Personalisierte Umwelt-Expositionsprofile zur Identifizierung von Risikofaktoren für zoonotische Influenzainfektionen

Förderkennzeichen: 01KI2511F
Fördersumme: 161.220 EUR
Förderzeitraum: 2026 - 2028
Projektleitung: Dr. Erika von Schneidemesser
Adresse: Forschungsinstitut für Nachhaltigkeit (RIFS) am GFZ, Transformation von Mensch-Umwelt-Interaktionen
Berliner Str. 130
14467 Potsdam

Das Verbundprojekt ONEMUC untersucht die Rolle des Atemwegsschleims (Mukus) als Barriere bei der Übertragung zoonotischer Influenza-A-Viren.

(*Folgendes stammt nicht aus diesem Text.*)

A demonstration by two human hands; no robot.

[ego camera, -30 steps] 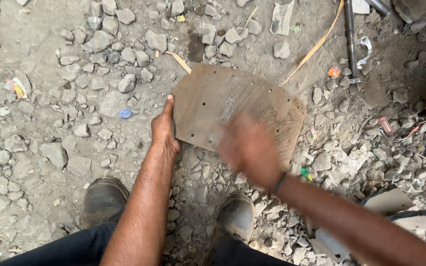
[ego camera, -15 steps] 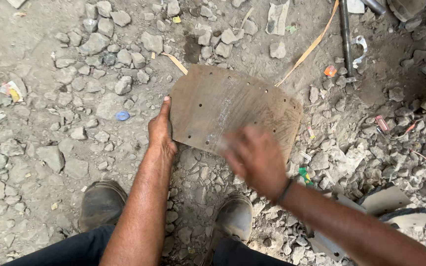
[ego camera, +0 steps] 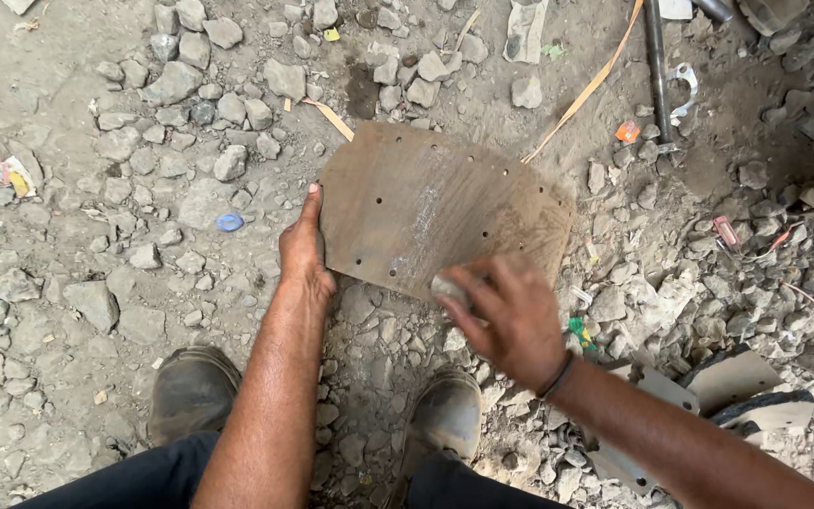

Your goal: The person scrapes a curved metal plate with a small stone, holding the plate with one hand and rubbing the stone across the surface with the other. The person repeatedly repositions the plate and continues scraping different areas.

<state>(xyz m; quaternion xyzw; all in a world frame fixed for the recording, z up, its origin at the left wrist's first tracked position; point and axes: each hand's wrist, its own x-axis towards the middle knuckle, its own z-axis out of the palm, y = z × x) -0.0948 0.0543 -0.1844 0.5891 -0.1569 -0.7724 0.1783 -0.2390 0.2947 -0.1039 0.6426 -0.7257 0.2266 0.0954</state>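
Note:
A curved brown plate (ego camera: pixel 426 203) with several small holes lies on the stony ground in front of me. My left hand (ego camera: pixel 301 247) presses against its left edge, fingers together and pointing up along it. My right hand (ego camera: pixel 511 311) rests at the plate's near right edge, fingers closed around a small pale grey piece (ego camera: pixel 448 289), maybe a stone, that touches the plate's surface. Pale scuff marks run down the middle of the plate.
My two dusty shoes (ego camera: pixel 190 391) (ego camera: pixel 445 415) stand just below the plate. Loose stones (ego camera: pixel 228 113) cover the ground. A metal rod (ego camera: pixel 657 66) and a thin tan strip (ego camera: pixel 586 90) lie at the upper right. Flat light-coloured plates (ego camera: pixel 737 382) lie at the lower right.
My right hand has slid down and right along the plate with the small grey piece, then settled at its near edge. My left hand stays on the left edge.

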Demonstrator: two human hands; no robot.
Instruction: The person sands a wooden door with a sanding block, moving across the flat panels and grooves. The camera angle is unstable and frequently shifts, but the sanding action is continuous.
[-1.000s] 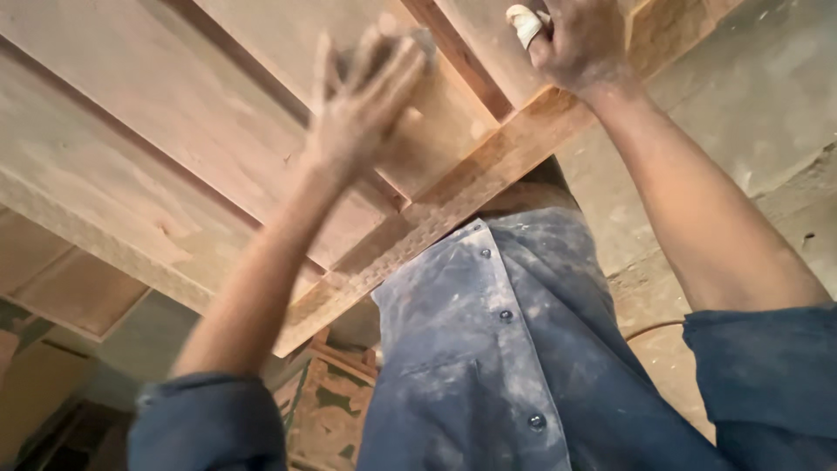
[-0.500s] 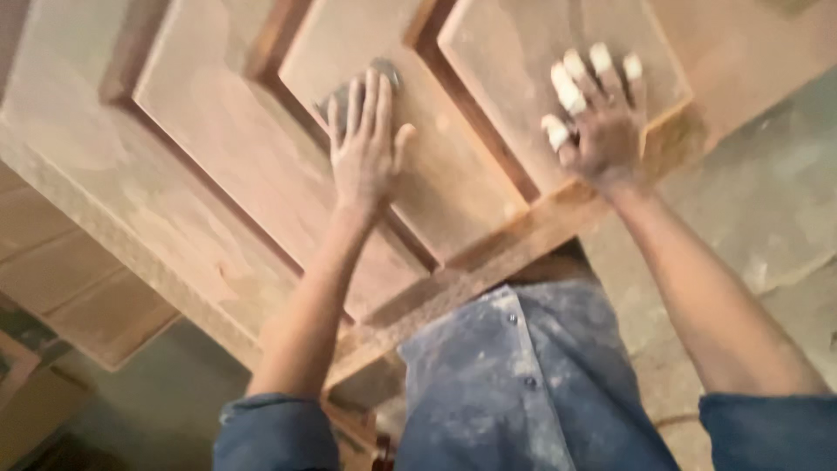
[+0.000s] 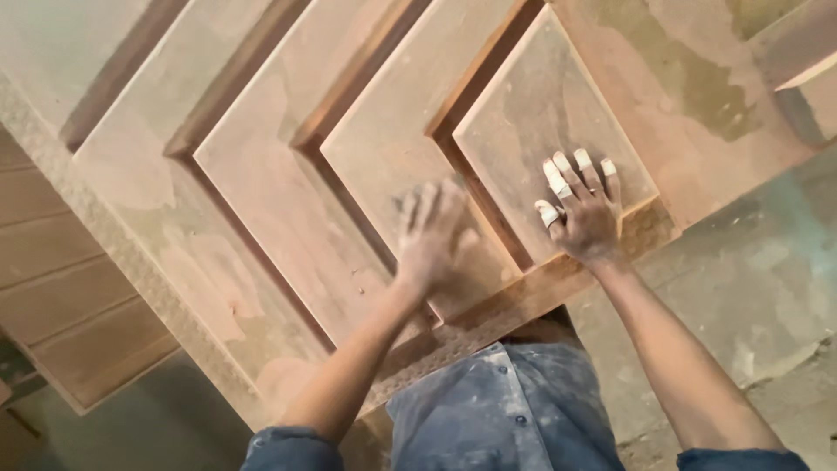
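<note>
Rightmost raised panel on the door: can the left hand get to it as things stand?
Probably yes. The left hand lies flat on the neighbouring panel, with only a groove between. But the right hand already rests on the lower part of the rightmost panel; its upper part is bare.

The panelled wooden door lies flat before the person, its near edge against their shirt, with the left hand on one raised panel, the right hand flat on the panel just right of it (fingers spread), and a slatted board lower at the left.
</note>
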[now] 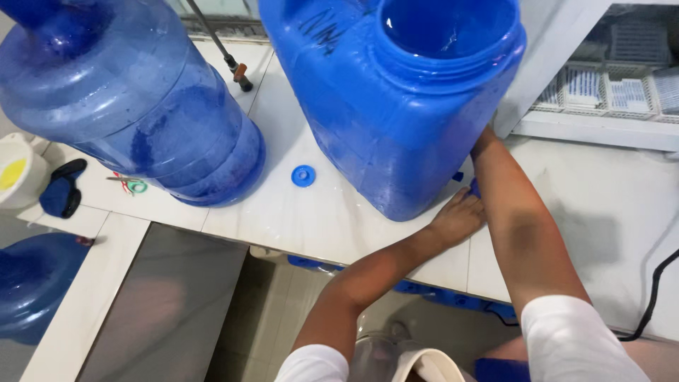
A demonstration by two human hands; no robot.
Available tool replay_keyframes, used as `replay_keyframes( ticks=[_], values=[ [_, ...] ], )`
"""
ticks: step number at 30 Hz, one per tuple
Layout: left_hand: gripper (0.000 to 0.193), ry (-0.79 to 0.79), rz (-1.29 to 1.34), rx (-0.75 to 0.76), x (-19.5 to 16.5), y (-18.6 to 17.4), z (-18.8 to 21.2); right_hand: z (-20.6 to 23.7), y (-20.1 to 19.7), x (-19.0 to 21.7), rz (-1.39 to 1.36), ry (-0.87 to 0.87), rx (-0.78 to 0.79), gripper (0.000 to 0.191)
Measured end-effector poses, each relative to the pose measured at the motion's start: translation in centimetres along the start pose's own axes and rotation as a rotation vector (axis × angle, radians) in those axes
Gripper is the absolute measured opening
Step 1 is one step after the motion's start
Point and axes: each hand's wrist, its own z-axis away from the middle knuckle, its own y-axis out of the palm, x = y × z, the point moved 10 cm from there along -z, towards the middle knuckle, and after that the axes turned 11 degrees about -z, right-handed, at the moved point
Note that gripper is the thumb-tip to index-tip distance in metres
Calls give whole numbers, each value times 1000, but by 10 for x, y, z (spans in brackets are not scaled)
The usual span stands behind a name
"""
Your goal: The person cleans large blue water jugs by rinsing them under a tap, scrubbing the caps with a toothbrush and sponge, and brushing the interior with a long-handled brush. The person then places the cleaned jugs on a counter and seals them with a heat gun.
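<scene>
A big opaque blue plastic container (pixel 385 106) with a wide open mouth stands on the white tiled counter (pixel 311 219). My left hand (pixel 456 216) lies flat on the counter against the container's lower right corner, fingers spread toward a small blue piece peeking out there. My right forearm runs up along the container's right side; my right hand (pixel 485 136) is mostly hidden behind it, so its grip is unclear. A small round blue cap (pixel 303 175) lies on the counter left of the container.
A large translucent blue water bottle (pixel 134 99) stands at the left, with green-handled scissors (pixel 131 185) at its base. A thin metal wand (pixel 225 53) rests behind. A yellow-topped white tub (pixel 18 177), a dark cloth (pixel 62 189), another blue bottle (pixel 35 283) below, a black cable (pixel 654 297).
</scene>
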Motion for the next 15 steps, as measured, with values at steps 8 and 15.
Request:
replay_keyframes(
  ticks=[8, 15],
  values=[
    [19, -203, 650, 28, 42, -29, 131, -9, 30, -17, 10, 8, 68, 19],
    [69, -983, 1179, -422, 167, -107, 294, -10, 39, -8, 0, -4, 83, 19]
  ],
)
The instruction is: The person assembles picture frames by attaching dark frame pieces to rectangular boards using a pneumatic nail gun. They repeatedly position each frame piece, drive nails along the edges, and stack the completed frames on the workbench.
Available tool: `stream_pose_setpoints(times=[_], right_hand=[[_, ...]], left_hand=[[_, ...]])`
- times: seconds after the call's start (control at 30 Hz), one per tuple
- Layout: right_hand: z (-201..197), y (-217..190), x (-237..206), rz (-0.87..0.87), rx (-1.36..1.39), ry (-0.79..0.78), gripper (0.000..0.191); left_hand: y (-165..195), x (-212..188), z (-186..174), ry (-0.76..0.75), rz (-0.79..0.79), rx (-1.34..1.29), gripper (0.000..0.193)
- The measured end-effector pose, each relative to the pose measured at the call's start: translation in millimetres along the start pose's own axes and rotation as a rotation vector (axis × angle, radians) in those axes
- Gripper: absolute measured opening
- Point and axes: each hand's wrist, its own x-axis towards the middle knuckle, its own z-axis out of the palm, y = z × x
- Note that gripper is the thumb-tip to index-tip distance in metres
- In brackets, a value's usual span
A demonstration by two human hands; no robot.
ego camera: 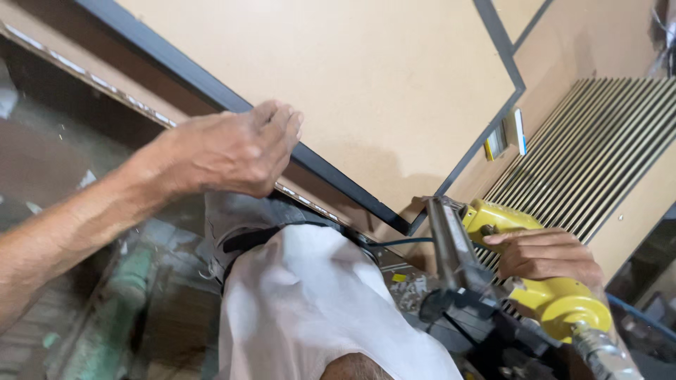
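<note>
My left hand [232, 149] rests palm down on the dark frame edge [331, 176] of a tan board [338, 70], fingers curled over the rim. My right hand [546, 255] grips a yellow pneumatic nail gun [556, 299] by its handle. The gun's grey metal magazine [451, 239] points at the board's near corner. An air hose fitting [602, 352] leaves the gun at the lower right.
A bundle of thin ribbed strips [598, 155] lies on the tan surface to the right. A small yellow and blue box [503, 137] sits beside the board's right edge. My white shirt [310, 309] fills the lower middle. A green object [113, 309] lies on the floor at left.
</note>
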Motion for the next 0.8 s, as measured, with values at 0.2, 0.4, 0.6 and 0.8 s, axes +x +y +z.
stream_pose_setpoints(times=[0.2, 0.4, 0.6, 0.8], right_hand=[[84.3, 42.5, -136.2, 0.096, 0.142, 0.652, 0.010], [196.8, 128.6, -171.4, 0.116, 0.651, 1.254, 0.009], [227.6, 169.8, -121.0, 0.142, 0.595, 1.553, 0.009], [230.4, 164.3, -72.3, 0.221, 0.501, 1.804, 0.015]], left_hand=[[-6.6, 30.8, -26.1, 0.077, 0.199, 0.128, 0.030], [-45.1, 39.6, -103.3, 0.182, 0.072, 0.007, 0.026], [-171.9, 117.8, -142.5, 0.072, -0.050, -0.295, 0.015], [-252.5, 225.4, -128.6, 0.009, -0.020, -0.273, 0.022]])
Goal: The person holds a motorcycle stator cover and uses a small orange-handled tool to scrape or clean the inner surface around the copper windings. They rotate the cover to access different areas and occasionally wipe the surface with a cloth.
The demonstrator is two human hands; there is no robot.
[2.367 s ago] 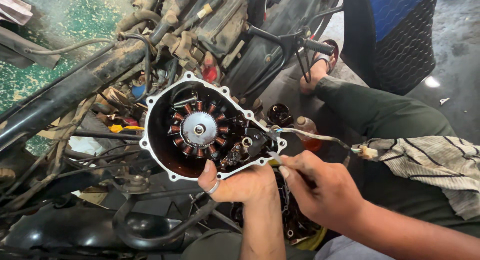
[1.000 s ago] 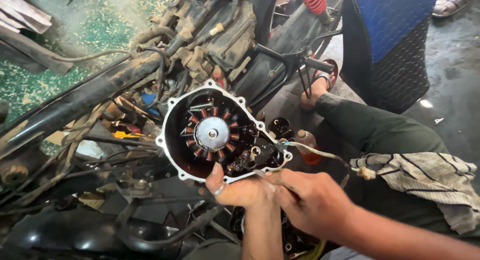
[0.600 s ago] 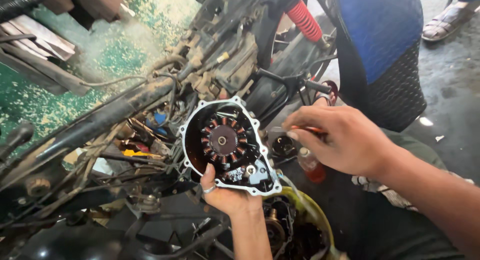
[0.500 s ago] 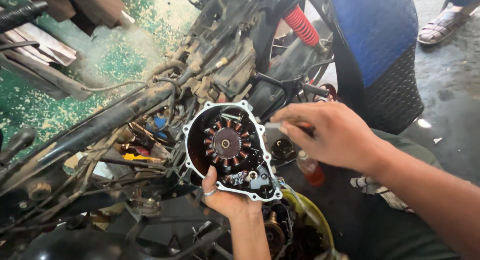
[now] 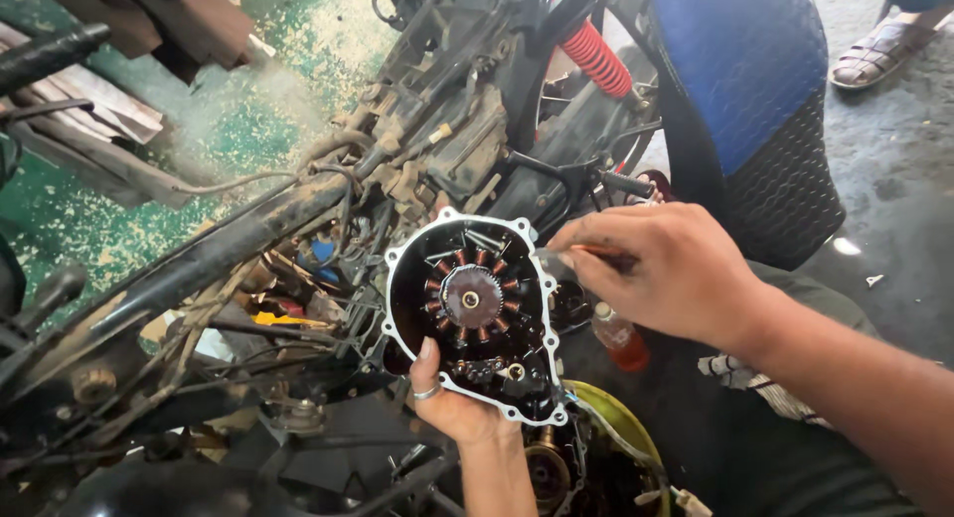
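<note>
My left hand [image 5: 449, 403] grips the lower edge of a black engine side cover [image 5: 475, 313], holding it up with its inside facing me. Copper stator coils [image 5: 470, 295] sit in a ring at its middle, and its pale rim has several bolt holes. My right hand [image 5: 664, 271] is closed on a thin tool [image 5: 564, 256] whose tip touches the cover's right rim. A ring shows on my left thumb.
A stripped motorcycle lies behind the cover: black frame tube [image 5: 199, 269], wiring, engine parts. A red shock spring [image 5: 594, 57] and a blue-and-black seat [image 5: 755, 100] are at upper right. A small red bottle [image 5: 619, 336], a rag [image 5: 755, 383] and another person's sandalled foot [image 5: 874, 60] are nearby.
My right hand has left the cover's lower right corner and risen to its upper right rim with the tool. The view has tilted upward; my left hand keeps its hold.
</note>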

Ziel ist es, die physikalischen und biologischen Eigenschaften des Mukus besser zu verstehen und deren Einfluss auf die Stabilität, Infektiosität und Übertragbarkeit von Influenzaviren zu bewerten. Damit leistet ONEMUC einen Beitrag zur Entwicklung von Strategien zur Pandemieprävention und -reaktion im Sinne des One-Health-Ansatzes, der die enge Verknüpfung von Umwelt, Tier- und menschlicher Gesundheit berücksichtigt. Der Beitrag des Research Institute for Sustainability (RIFS) am GFZ liegt in der Untersuchung der Rolle der Umweltexposition – insbesondere der Luftverschmutzung – für die Zusammensetzung und Funktion des Atemwegsschleims. Dazu werden Probandinnen und Probanden mit tragbaren Sensoren ausgestattet, die ihre persönliche Belastung durch Luftschadstoffe erfassen. Diese individuellen Expositionsprofile werden mit biologischen Daten zu Mukuseigenschaften und Immunreaktionen verknüpft. Ziel ist es, besser zu verstehen, wie Umweltfaktoren die Infektionsanfälligkeit und Übertragungsdynamik zoonotischer Viren beeinflussen. Die Ergebnisse des Projekts sollen neue Erkenntnisse für die Gesundheitsforschung und evidenzbasierte Präventionsmaßnahmen liefern.